## [Problem statement]
Print, in exact form, the lines below from the one containing "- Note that" through the one containing "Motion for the", and omit all others.

[Source records]
────────────────────────────────────────

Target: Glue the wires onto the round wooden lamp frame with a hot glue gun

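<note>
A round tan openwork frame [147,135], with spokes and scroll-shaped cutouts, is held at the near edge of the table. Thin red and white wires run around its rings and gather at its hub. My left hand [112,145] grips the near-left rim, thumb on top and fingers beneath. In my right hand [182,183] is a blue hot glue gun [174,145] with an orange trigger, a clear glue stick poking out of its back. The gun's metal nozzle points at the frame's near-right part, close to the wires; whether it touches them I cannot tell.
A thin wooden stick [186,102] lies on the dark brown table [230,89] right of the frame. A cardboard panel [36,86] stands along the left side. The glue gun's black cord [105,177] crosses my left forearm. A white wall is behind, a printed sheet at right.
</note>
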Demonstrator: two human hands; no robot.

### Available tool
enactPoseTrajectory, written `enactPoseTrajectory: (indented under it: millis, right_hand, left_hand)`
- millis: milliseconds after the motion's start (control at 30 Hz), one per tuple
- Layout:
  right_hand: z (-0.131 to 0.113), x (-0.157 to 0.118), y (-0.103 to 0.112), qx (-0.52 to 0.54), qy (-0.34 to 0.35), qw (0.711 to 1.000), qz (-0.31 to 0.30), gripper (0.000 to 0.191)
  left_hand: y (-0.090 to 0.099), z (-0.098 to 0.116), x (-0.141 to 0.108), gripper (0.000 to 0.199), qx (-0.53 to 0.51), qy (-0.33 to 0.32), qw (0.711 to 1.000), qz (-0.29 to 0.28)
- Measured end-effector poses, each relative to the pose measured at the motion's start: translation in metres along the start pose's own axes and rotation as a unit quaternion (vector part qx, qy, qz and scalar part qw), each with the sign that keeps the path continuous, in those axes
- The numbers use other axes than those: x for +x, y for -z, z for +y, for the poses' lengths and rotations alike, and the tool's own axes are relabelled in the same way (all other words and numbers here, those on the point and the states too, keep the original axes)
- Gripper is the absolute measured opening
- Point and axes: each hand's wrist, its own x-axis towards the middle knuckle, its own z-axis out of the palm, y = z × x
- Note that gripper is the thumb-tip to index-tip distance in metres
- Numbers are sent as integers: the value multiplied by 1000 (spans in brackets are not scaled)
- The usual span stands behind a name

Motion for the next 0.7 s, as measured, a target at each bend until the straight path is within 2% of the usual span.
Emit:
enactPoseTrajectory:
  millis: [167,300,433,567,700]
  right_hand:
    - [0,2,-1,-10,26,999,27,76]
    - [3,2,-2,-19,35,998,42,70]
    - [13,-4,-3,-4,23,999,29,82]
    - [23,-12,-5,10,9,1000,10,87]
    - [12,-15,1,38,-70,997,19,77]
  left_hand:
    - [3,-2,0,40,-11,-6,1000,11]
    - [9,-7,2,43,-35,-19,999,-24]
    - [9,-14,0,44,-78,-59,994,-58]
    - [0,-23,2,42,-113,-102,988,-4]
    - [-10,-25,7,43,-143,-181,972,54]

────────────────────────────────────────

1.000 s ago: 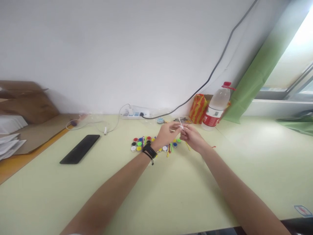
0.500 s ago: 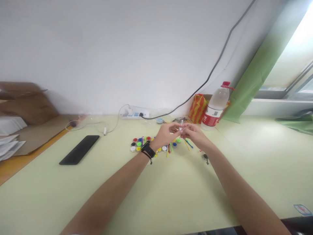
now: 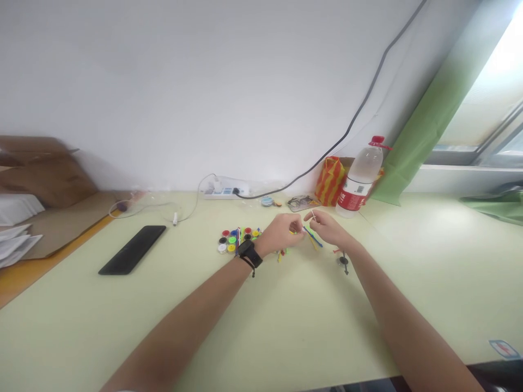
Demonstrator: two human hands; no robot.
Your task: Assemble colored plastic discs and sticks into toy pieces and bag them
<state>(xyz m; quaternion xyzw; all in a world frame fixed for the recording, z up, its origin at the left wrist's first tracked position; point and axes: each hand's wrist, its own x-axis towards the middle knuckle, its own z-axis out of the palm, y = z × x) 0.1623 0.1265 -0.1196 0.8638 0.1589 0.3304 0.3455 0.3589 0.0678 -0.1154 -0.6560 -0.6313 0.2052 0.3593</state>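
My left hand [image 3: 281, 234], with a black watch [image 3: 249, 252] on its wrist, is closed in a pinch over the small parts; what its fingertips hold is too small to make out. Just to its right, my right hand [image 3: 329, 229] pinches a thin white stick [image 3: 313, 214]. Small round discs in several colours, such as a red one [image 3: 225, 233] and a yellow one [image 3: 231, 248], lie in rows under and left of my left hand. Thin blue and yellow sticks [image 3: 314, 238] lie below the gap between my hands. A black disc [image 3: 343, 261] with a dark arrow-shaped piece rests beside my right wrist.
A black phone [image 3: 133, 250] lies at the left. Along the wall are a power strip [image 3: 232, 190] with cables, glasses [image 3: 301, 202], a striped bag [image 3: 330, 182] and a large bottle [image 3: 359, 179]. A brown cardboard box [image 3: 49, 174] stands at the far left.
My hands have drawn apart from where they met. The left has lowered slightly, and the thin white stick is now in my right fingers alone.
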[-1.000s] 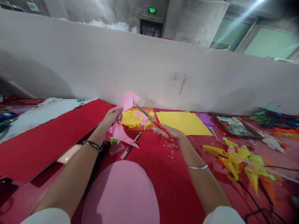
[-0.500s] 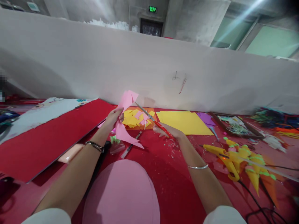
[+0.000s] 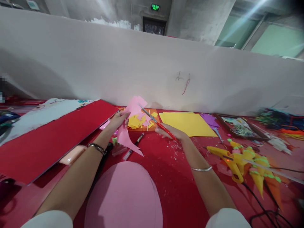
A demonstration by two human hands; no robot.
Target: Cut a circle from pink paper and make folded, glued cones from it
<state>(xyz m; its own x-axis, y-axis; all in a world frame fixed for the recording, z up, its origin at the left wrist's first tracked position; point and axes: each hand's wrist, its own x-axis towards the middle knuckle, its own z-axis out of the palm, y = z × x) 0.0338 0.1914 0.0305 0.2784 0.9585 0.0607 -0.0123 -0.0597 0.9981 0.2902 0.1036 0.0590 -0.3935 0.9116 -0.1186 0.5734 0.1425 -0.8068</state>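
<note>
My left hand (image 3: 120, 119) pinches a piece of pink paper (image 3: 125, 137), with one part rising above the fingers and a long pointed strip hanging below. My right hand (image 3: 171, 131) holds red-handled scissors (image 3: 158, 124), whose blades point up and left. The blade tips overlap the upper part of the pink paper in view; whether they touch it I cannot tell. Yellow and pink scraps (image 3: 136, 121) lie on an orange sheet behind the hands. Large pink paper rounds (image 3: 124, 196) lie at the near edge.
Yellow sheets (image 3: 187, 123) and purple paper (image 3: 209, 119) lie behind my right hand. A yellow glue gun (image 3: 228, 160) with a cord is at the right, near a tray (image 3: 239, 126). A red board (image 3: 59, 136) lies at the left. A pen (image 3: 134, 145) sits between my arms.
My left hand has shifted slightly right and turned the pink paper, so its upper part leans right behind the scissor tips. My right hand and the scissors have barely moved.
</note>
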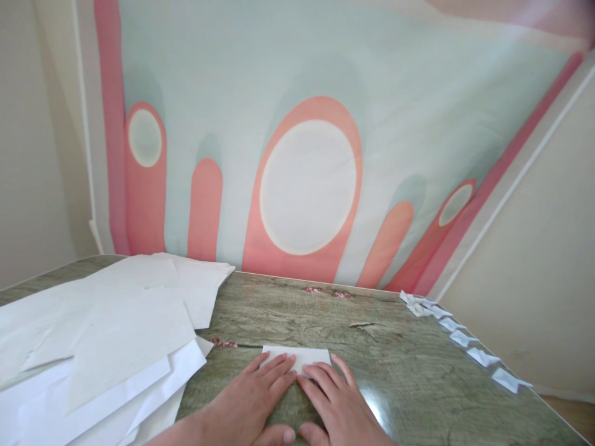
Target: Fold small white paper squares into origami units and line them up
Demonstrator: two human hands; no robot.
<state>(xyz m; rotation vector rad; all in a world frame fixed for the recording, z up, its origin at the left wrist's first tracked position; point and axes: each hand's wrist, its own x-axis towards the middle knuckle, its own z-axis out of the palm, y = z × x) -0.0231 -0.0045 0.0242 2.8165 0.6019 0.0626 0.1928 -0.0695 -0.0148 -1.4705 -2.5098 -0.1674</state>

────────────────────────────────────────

## [Result of the task]
- Note that gripper is the thumb-tip to index-tip distance in metres
- Numbers are sent as integers: the value multiplied by 1000 (spans in brackets are not scaled)
- The usual span stands behind a name

Motion for the next 0.7 s, as measured, a target at each bend until the straight path is within 2% of the usual span.

The exercise requires nothing further.